Zadie Smith de kendi kavramlarını “çirkin” buluyor, herhalde soğuk, hesapçı gibi geliyor ona da bu sözcükler. Ayrıca, günümüzde disiplinler arası terim alışverişine karşı olan da çok. Yine de kendisinin “mikro idare yazarı” olduğunu söylemekten geri durmuyor. Zaten kastettiği, romanın da tıpkı binalar gibi (o arada inşaat eğretilemesine başvuruyor), bir bütün olarak önceden planlanmış olması ya da olmaması durumudur. “Mikro idare”den kastı ise, herhangi bir bütünsel plan olmadan, romanın sonu dahil her şeyin yazarken kararlaştırılması ve cümleleri, paragrafları ya da bölümleri sözcük sözcük, cümle cümle yaratmaktır. Onun bu anlattığı, sayısız yazardan roman yazma süreci konusunda işittiğimiz bir açıklamayı çağrıştırmıyor mu? Hatta romanı kendisinin yazmadığını, romanın (ya da öykünün/şiirin) kendi kendisini yazdırdığını söyleyenlere az mı rastlamışızdır? Bütünsel plan hiç mi yoktur akıllarında peki, bu son tür yazarların? Öyle anlıyorum ki, akıllarında bir plan olsa bile, mikro düzlemcilerde o plan her zaman metnin dokusuna, örüntülerine, malzemesine göre dallanıp budaklanmakta, daha da ötesi, kılık kıyafet değiştirmektedir.

“İdare”den, “planlama”dan söz etmek edebiyat söz konusu olduğunda hoşumuza gitse de gitmese de, bu akıl yürütmede Zadie Smith ile yollarımızın kesiştiği bir gerçek. O, ikinci terim olarak “plan”ı ve “idare”yi ekliyor, bense Smith’in kendi romanları açısından mutlaklaştırdığı ayrımı, “öne çıkarmak” fiilinin de yardımıyla göreli-dereceli bir kavrayışa elverir hale getirmek gereğini duyuyorum. “Makro planlayıcı” ya da “makro düzlem yazarı” diyebileceğimiz pek çok klasik yapıtın bünyesinde, deyim yerindeyse “etini budunu” oluşturan öylesine “mikro düzlem” metinleri, metin parçaları vardır ki, onlarsız suları buharlaşıp yok olmuş bir gezegene dönüşebilecektir yapıt.

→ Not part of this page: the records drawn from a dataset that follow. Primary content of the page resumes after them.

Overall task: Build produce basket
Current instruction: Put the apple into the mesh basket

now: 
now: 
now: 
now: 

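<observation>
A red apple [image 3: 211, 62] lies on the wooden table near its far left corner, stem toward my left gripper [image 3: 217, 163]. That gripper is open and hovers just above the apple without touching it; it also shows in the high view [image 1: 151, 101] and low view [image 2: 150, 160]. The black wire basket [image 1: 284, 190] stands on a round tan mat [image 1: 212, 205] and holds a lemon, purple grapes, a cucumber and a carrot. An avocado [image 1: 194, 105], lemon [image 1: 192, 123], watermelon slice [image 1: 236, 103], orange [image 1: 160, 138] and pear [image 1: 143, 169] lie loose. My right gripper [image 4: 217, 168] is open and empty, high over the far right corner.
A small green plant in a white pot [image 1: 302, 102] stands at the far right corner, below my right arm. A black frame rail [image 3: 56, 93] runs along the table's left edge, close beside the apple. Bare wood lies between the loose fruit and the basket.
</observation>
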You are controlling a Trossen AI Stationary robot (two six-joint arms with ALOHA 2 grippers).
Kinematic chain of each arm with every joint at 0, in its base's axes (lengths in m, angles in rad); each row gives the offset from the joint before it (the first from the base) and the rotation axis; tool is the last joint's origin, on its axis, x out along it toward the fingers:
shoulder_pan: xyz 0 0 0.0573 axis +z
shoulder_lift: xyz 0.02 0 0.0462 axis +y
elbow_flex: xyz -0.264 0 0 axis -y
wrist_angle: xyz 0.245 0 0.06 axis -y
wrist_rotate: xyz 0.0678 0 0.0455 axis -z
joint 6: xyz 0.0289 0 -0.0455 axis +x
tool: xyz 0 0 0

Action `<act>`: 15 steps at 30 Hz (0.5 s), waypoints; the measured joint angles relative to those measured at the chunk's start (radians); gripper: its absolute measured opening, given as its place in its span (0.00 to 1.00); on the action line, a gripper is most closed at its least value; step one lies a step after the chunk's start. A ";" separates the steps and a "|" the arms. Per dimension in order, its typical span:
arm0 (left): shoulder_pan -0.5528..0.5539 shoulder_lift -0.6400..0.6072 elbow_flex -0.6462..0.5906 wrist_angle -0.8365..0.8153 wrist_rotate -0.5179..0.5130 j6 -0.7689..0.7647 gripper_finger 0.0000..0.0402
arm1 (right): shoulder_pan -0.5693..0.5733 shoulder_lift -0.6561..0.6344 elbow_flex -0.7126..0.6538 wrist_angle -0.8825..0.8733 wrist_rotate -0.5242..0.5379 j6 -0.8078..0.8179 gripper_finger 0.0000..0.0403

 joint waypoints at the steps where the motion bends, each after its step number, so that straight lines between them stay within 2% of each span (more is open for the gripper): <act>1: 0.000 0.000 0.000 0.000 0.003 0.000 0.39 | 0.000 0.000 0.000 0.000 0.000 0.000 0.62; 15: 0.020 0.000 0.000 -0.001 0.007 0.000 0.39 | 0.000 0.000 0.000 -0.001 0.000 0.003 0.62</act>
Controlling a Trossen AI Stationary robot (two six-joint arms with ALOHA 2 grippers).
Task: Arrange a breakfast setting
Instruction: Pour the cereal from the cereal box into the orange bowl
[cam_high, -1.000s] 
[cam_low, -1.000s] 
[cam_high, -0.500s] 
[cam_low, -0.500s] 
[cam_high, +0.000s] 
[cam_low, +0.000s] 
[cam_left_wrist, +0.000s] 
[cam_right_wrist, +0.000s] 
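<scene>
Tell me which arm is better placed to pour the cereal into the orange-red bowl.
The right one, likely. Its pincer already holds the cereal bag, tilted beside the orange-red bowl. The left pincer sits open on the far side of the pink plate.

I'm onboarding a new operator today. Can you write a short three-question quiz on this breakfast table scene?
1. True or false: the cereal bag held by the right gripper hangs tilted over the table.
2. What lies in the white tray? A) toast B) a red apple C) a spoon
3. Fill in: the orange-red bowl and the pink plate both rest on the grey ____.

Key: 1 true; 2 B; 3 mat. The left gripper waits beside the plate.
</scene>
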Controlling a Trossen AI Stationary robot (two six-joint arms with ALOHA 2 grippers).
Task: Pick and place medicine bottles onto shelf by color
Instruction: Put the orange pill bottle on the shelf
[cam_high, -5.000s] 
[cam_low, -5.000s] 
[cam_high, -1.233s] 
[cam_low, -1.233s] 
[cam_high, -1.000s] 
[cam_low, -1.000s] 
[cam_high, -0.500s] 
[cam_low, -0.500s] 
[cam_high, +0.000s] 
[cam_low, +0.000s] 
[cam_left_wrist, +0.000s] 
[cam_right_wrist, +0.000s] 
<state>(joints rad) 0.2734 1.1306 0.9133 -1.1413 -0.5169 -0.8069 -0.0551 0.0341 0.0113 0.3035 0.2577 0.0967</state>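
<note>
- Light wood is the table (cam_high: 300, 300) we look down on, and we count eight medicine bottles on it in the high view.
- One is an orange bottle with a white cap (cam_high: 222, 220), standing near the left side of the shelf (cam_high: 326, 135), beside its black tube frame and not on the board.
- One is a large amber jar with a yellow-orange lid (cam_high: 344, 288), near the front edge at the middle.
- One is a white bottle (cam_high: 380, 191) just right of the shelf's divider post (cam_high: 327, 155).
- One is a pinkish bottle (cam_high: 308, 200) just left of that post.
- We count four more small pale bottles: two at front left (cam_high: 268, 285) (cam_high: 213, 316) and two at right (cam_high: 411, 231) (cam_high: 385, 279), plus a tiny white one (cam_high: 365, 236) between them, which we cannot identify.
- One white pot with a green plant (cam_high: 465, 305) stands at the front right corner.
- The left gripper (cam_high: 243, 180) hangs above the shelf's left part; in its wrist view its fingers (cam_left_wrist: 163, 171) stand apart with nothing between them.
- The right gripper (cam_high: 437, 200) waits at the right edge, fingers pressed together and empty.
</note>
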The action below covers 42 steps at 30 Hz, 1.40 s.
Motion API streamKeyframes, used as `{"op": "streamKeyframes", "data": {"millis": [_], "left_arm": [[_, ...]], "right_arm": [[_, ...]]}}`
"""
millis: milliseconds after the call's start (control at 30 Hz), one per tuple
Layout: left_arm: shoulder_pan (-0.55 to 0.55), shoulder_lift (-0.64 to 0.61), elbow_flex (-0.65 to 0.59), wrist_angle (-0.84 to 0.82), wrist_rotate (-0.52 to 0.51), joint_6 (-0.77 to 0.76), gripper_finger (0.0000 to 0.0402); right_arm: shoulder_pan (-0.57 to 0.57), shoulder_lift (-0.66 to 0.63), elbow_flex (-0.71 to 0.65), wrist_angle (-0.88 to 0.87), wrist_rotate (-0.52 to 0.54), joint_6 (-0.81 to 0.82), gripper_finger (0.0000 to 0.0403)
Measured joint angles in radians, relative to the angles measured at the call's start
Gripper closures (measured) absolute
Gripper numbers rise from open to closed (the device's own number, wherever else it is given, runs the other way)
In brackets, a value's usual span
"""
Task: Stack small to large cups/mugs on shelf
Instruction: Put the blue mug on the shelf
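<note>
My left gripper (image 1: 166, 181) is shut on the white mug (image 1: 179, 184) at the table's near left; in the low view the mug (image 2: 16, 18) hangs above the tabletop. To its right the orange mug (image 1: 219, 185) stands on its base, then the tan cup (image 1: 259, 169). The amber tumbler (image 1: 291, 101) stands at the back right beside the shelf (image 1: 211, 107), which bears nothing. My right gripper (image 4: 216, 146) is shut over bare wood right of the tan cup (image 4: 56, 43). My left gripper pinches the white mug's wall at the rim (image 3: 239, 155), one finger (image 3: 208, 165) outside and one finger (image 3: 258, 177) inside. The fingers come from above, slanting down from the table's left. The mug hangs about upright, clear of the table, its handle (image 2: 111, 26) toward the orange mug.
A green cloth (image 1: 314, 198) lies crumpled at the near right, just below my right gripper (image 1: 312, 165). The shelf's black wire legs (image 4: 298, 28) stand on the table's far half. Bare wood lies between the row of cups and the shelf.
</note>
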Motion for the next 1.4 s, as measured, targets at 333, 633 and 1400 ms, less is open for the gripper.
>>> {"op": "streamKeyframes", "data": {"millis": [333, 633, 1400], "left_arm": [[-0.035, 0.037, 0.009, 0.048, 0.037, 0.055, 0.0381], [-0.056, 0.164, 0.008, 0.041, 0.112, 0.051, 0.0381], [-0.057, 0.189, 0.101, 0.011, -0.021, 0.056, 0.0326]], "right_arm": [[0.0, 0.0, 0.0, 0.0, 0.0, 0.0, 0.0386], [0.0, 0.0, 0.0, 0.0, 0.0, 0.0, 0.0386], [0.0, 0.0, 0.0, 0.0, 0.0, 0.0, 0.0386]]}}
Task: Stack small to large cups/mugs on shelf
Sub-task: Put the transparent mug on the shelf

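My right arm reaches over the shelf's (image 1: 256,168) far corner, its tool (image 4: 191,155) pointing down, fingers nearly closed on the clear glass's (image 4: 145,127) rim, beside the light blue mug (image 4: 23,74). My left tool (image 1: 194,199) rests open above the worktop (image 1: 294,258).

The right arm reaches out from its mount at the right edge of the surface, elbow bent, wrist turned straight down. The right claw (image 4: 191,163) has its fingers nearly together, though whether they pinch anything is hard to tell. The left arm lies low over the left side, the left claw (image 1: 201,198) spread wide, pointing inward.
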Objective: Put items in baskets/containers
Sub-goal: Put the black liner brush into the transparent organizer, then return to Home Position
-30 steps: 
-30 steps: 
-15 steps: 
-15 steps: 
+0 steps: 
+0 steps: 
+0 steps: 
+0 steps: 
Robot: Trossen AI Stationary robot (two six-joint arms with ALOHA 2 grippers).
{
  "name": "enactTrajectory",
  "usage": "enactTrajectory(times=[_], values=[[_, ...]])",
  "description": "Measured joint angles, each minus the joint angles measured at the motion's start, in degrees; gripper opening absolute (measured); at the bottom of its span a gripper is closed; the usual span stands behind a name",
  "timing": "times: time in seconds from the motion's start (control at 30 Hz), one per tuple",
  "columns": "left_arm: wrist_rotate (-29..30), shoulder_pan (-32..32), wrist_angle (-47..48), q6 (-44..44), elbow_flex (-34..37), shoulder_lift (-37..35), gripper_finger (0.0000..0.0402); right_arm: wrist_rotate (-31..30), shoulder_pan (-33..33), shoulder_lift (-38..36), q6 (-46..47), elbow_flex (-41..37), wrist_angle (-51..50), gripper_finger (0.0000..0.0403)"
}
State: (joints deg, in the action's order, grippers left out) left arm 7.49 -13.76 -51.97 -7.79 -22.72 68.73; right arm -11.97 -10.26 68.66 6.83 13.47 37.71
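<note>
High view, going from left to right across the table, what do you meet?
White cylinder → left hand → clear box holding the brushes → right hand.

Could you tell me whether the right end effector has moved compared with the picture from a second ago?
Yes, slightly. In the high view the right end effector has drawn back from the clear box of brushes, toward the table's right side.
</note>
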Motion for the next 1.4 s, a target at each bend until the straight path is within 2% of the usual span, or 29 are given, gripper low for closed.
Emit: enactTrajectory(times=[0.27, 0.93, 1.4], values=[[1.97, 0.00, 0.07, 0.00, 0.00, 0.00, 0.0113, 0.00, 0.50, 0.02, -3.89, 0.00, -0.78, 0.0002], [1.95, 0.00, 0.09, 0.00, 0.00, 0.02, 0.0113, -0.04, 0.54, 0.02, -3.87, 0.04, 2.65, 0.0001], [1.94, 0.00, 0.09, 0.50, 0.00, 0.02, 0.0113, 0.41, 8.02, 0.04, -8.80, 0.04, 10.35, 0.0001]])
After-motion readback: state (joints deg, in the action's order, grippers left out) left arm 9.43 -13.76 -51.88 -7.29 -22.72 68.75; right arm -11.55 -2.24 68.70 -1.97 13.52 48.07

Örnek gerektirmeyecek kadar aşikâr bir gerçek bu. Dolayısıyla, her iki listenin de esas olarak bir ağırlıklandırma sonucu olduğunu söylemek belki daha doğru. Bileşimin yapıttan yapıta farklılık gösterebildiğini...

Burhan Sönmez’in ilk romanı Kuzey’de mikro boyut daha ilk sayfada çarpar sizi: “Üşüyen teni gerildi, parmaklarındaki sızı kaydı. Bir an sessizliğin içinde başka bir sessizlik oldu.” Şiir okuyor gibiyizdir. Gerçekçiliğin “büyülü” denen türü geçer aklınızdan. Cümleler ayrı ayrı haz verir. Ve Kuzey, cümle cümle, neredeyse kesintisiz olarak bu yoğunlukta devam eder. Sanki yazar, becerikli insanların eskilerden yeni giysi dikmesi gibi, kendi –büyük olasılıkla gerçekten var olmuş– eski şiirlerini bozup bozup romanda değerlendiriyor gibidir. Ancak ilmekleri bulmanız hiç kolay değildir. Jameson’ı haklı çıkarmak gibi olmasın ama, romanın adından itibaren zihninize alegorik yorumlar sökün etmiştir zaten. Aslına bakılırsa dünyada ve bizim dünyamızda “Kuzey”den çok bir şey yoktur: Kuzey Afrika, Kuzey İrlanda, Kuzey Irak... Boş bir sayfasına “bir distopya” diye not etmişim romanın, öyle bir boyutu da var. “Güney”e göredir bu Kuzey belki. Ama bu neliğe ilişkin nefis bir tartışma için, 3. baskı, 81. sayfanın sonuyla devamına da bakılmalı.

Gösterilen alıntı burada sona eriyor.